# Buying cars



## JoinerAndy91 (Feb 24, 2015)

2 weeks to go!!!! Heading to NZ at the start of June. Can anyone offer any advice on buying a car? Any potential pitfalls or things to be aware of? 

Thanks in advance

Andy 😃


----------



## escapedtonz (Apr 6, 2012)

JoinerAndy91 said:


> 2 weeks to go!!!! Heading to NZ at the start of June. Can anyone offer any advice on buying a car? Any potential pitfalls or things to be aware of?
> 
> Thanks in advance
> 
> Andy ?de03


Be aware that used cars are more expensive to buy here, but personally it doesn't bother me as the costs involved to keep a car on the road here are a lot cheaper so in my opinion you can pay more in the first place and recoup it back over the time you own the car.....it's all swings and roundabouts as they say!

My advice :-
Buy from a main dealer or used car dealer as you have some comeback for a short period (usually around 3 months) should something go wrong.
Itll be more expensive of course but worthy just for the peace of mind.
I'd leave the private second hand sales until you've been here a while and have gained some experience of them in nz - maybe with a colleague etc.

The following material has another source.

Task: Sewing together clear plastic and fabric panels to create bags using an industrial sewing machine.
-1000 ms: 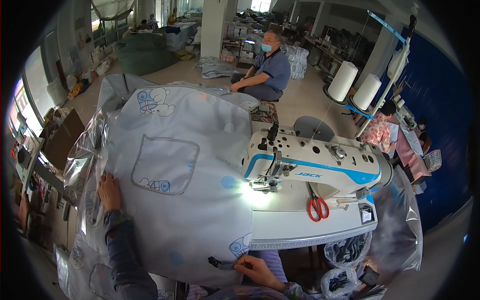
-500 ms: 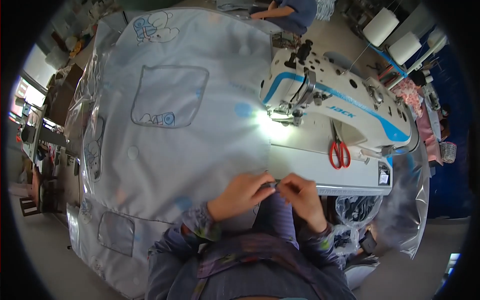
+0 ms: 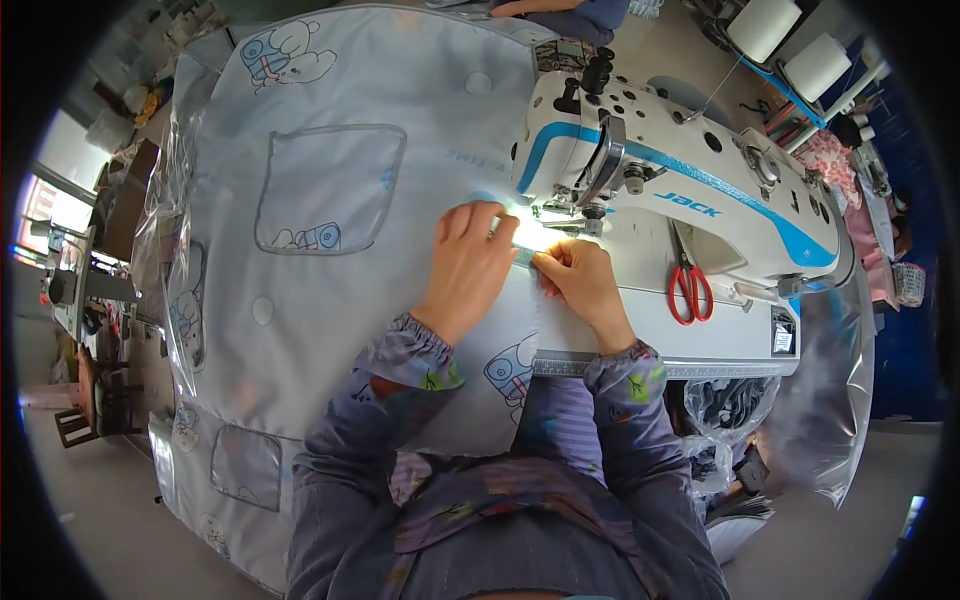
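1. The sewing machine [image 3: 690,205], white with blue bands, stands on the white desk [image 3: 640,335]; its lamp throws a bright glare beneath the needle end.
2. The grey fabric [image 3: 340,320], printed with cartoon bears, spreads wide to the left of the sewing machine, its right edge running just in front of the needle end.
3. The left hand [image 3: 465,265] rests on that fabric, just to the front left of the sewing machine's needle end, fingers bent; whether they grip anything, I cannot tell.
4. The right hand [image 3: 585,280] is just in front of the sewing machine's needle end, thumb and forefinger pinching a small greenish strip [image 3: 523,257] that lies between the two hands.
5. A stitched pocket [image 3: 330,190] shows on the fabric, well to the left of the sewing machine.
6. Scissors [image 3: 690,295] with red handles lie in front of the sewing machine's arm, blades pointing towards it.
7. Two white thread cones [image 3: 763,28] stand behind the sewing machine.
8. Clear plastic bags [image 3: 735,410] with dark contents are below the sewing machine, past the desk's front edge.
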Tool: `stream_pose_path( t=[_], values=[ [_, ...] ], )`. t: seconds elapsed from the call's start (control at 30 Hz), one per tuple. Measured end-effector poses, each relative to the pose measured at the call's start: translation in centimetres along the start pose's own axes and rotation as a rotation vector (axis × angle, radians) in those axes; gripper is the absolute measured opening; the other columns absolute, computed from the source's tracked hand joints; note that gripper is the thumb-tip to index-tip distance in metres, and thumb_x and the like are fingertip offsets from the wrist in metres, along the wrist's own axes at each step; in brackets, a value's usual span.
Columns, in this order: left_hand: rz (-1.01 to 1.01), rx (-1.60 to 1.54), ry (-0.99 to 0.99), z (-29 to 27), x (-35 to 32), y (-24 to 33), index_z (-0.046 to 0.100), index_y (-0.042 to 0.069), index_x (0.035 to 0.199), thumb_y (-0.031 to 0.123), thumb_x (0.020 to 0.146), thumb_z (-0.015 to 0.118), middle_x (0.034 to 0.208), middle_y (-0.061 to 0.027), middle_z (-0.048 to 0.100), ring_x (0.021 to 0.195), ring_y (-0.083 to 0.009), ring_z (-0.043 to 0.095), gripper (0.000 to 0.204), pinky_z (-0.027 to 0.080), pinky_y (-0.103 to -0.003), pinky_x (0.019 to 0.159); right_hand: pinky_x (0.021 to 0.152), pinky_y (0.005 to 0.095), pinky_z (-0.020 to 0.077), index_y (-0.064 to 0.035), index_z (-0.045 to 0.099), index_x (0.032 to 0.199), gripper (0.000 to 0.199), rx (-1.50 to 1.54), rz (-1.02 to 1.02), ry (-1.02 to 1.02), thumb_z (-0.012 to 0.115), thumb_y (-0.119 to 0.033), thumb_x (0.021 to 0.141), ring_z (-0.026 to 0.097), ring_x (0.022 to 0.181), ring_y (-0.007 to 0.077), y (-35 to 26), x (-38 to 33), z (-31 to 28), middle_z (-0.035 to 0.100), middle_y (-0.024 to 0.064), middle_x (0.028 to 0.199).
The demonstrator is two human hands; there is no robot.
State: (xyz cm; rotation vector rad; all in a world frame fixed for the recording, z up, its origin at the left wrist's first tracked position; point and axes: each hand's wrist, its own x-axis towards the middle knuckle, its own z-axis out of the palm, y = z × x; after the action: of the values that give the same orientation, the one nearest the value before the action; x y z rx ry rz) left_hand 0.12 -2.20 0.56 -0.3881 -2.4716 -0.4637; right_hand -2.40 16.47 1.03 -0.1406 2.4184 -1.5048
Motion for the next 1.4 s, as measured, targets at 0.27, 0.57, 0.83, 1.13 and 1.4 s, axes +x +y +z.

You can buy from auctions but make sure you understand the small print on the deal before making a commitment to buy. Some offer a Buy It Now price which includes some protection, much like buying from a dealer. Itll cost more but you have cover should you experience issues with the car. Standard auction sales don't have any protection.

The standard sales through the auctions and all second hand private car sales (where the seller isnt a dealer) are bought on the basis of "as is where is", meaning, the moment you agree the sale and hand over the money all responsibility for the vehicle passes to you, even if it falls apart when you drive away!

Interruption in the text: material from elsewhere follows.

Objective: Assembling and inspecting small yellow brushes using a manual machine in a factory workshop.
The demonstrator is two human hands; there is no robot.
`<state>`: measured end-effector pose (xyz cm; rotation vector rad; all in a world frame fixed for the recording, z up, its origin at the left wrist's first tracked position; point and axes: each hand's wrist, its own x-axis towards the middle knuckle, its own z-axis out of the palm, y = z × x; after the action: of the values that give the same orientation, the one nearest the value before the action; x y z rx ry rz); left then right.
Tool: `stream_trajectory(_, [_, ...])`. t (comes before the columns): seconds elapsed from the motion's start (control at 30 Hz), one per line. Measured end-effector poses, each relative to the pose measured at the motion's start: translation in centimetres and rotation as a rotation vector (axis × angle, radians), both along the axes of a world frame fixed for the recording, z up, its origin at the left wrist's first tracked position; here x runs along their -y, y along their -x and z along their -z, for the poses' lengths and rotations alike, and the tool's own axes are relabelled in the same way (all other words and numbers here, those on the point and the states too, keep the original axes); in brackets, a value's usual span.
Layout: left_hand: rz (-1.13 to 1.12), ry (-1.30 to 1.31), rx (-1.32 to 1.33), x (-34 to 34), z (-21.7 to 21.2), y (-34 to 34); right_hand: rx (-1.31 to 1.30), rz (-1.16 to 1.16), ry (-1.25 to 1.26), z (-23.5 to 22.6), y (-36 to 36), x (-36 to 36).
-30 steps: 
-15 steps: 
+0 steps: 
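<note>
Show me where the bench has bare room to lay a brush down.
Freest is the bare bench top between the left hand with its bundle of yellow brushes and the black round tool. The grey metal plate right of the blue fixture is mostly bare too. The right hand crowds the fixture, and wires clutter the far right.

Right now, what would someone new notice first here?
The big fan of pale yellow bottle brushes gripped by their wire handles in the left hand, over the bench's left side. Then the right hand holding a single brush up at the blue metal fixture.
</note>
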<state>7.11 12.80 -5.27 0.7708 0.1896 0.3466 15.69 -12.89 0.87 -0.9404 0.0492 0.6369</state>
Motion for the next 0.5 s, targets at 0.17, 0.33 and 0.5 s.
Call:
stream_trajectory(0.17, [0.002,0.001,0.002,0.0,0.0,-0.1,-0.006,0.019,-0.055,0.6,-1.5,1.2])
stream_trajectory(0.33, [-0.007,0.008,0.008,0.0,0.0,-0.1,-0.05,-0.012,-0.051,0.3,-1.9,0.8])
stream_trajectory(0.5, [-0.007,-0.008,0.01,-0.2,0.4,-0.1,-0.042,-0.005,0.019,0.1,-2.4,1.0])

Do an online registration check. It's worth paying $20 for a report of all items held on the national database about the car. Itll give a brief view of the car you intend to buy, chassis and engine numbers which you can check when viewing the car, outstanding finance check, stolen or insurance write off checks etc. Also let's you know all previous warrant of fitness history and the recorded mileage at the time which can all be used to check the vehicle is what is stated about it by the seller.
You can also pay for an independent used car check for around $150/$200. You'll get the services of an approved mobile mechanic for an hour who'll give the car a thorough going over and advise you whether or not it's a good buy.

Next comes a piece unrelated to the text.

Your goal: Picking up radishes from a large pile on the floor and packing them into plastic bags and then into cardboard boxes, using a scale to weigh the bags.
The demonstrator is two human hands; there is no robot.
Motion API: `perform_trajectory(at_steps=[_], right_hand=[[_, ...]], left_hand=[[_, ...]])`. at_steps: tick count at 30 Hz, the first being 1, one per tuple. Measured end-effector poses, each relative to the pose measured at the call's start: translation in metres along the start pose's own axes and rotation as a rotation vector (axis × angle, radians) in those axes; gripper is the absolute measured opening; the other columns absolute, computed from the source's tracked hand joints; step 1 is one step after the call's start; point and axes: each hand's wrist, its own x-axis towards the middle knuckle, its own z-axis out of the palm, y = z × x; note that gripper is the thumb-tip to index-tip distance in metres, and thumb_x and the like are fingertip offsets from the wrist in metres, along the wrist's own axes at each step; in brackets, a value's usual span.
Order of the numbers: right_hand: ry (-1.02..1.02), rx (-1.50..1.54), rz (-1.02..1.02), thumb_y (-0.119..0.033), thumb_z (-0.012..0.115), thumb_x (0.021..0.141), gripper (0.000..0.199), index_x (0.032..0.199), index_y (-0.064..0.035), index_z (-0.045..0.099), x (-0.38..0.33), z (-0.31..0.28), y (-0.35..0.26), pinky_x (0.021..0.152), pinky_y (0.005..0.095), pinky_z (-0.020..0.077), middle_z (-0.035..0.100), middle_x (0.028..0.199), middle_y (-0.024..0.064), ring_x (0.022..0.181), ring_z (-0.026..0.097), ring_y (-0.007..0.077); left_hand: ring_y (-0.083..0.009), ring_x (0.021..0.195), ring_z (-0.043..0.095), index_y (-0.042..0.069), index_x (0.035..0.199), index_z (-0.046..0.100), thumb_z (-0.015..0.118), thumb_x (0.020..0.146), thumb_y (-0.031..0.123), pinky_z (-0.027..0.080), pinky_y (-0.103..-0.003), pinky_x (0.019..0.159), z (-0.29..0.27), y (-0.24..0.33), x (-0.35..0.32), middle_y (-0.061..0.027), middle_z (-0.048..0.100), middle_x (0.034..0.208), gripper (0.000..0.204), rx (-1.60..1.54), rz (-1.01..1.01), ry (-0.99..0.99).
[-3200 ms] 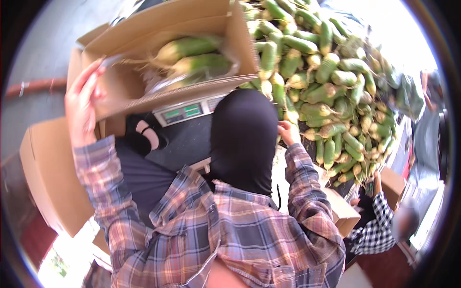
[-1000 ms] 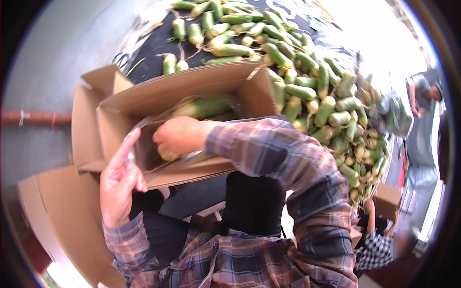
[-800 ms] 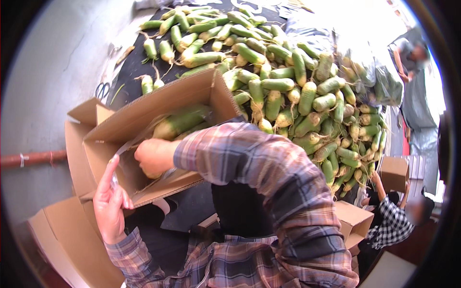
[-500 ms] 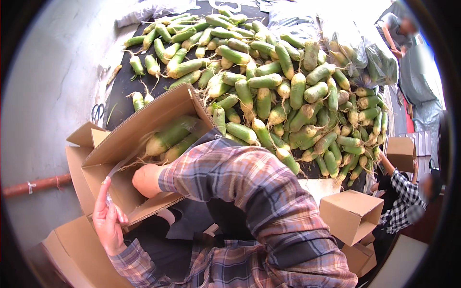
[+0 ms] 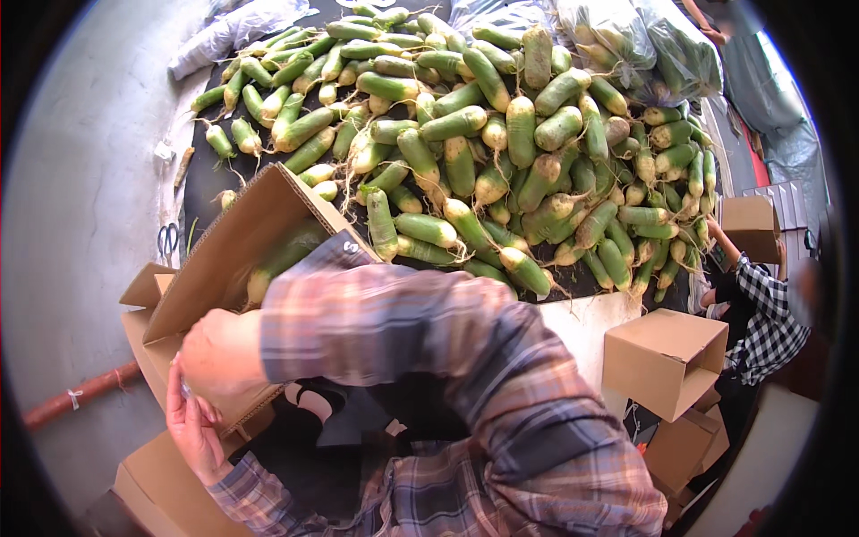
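Note:
An open cardboard box [image 5: 224, 228] stands tilted before me at the left, with large green radishes [image 5: 286, 259] lying in it, partly covered by my right sleeve. My left hand [image 5: 195, 434] is at the box's near-left edge, its fingers pinched on what looks like a clear plastic bag lining the box. Right beside it, touching or nearly touching its fingertips, is my right hand [image 5: 219, 353], smeared by motion; whether it grips anything does not show. Beyond the box spreads a big heap of green radishes [image 5: 465, 161] with pale root ends.
Scissors [image 5: 168, 240] lie left of the heap. Filled clear bags [image 5: 608, 36] stand at the back right. Empty cartons [image 5: 667, 358] are stacked at right, near a person in a checked shirt [image 5: 765, 313]. A reddish pipe [image 5: 80, 394] runs along the left.
My right hand has come up out of the box toward my left hand. The left hand's raised index finger is now beside the right hand. The whole view has shifted slightly.

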Motion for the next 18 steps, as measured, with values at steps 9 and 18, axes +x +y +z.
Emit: perform_trajectory(at_steps=[9,18], right_hand=[[0.887,0.517,0.894,-0.010,0.059,0.088,0.019,0.103,0.0002,0.065,-0.299,-0.096,0.096,0.077,0.0232,0.0495,0.067,0.094,0.0048,0.085,0.061,0.0103],[0.826,0.448,1.745,-0.015,0.062,0.084,0.019,0.100,-0.0060,0.066,-0.511,0.097,0.124,0.057,0.0244,0.0469,0.066,0.084,0.0014,0.070,0.060,0.0095]], left_hand=[[-0.0005,0.058,0.044,-0.001,0.138,0.036,0.051,0.092,0.010,0.043,-0.016,0.054,0.022,0.015,0.003,-0.0121,0.035,0.146,0.050,0.074,0.089,-0.060],[-0.0002,0.058,0.042,-0.001,0.138,0.035,0.051,0.092,0.012,0.040,-0.015,0.054,0.018,0.015,0.002,-0.0120,0.034,0.146,0.051,0.086,0.090,-0.014]])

Even though you can do these checks and pay the money for peace of mind, you can still be caught out.
I bought my current car last December. Needed a diesel workhorse for a long regular commute and decided on an older cheaper car for half the price of an 18 month old car which still had a warranty. So for $9k I got a 2008 astra 1.9cdti with 45000kms on the clock. Did all the checks, hammered it on a test drive. Couldn't find a fault with anything. Paid the money and after 20 mins it broke down!!! Hadn't even got home.
Luckily the seller came with jump leads and a spare battery and got me home but he didn't have to. A new alternator later and the passing of $900 it was as good as new......for 3 months and then the battery failed, which if I'm honest I knew would happen as they go hand in hand with alternator failures so expected it would give up soon. That was another $350 and again it was as good as new.
Have the engine light on now which is an emissions fault but Holden main dealer has told me it'll be fine as the faulty part (egr valve) is stuck closed. Advised me the parts are extortionate here $1300 + fitting + GST $1500 total, but not to bother replacing as luckily the valve is stuck closed - clogged up with black gunk and this is the best position for it to fail as it's no detriment to the car. Just means the warning light will stay on. Plan is to buy a new one in the uk when I visit soon as the part is only £50 in England. 

Another good piece of advice is to pay the extra on your insurance and get roadside assistance. Time for a mechanic to get to you and a tow wagon takes way less here and having used their services it's way worth it.


----------



## inhamilton (Jun 10, 2011)

Be aware that you can always buy a second hand car for much cheaper than the listed price. As long as you stand your ground and don't cave in. Often they will take your number and if you have shown an interest and they haven't heard from you for a few days, they will call you back and offer you the car at a discounted price.


----------